What to work on: Transcribe this listing exactly; omit the pictures.

Given information START

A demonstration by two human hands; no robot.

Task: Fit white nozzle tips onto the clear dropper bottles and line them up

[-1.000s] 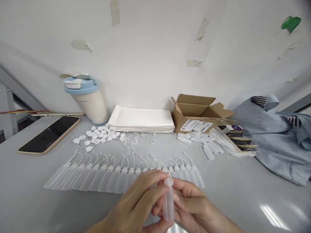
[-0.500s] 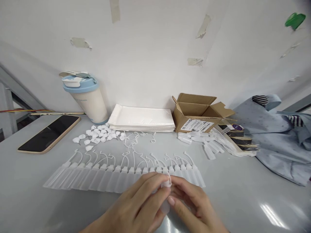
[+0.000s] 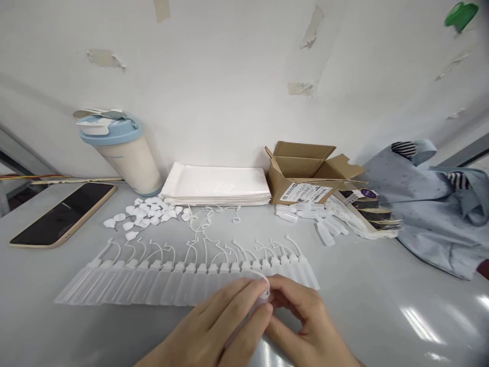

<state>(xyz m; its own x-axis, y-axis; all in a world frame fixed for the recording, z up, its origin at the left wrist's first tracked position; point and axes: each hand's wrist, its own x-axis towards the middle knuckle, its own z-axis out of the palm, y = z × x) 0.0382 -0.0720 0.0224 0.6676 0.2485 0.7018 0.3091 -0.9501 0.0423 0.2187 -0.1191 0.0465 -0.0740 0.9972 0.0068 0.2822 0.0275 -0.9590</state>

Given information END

Answer for the task:
A demonstration by two human hands; no robot.

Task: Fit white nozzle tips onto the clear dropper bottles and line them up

[-1.000s] 
[-0.500s] 
[+0.000s] 

<state>(xyz m; its own x-axis, y-axis; all in a world frame fixed for the recording, z up, its origin at the left wrist's first tracked position; point and axes: each hand's wrist, its own x-axis towards the middle knuckle, its own z-axis out of the palm, y = z × x) 0.0382 -0.0720 0.0224 0.6676 0.2485 0.7018 0.3091 -0.9501 0.0423 0.2187 -0.1191 0.0465 -0.0740 0.9972 0.0068 0.2822 0.0275 -0.9590</state>

The full answer has been given.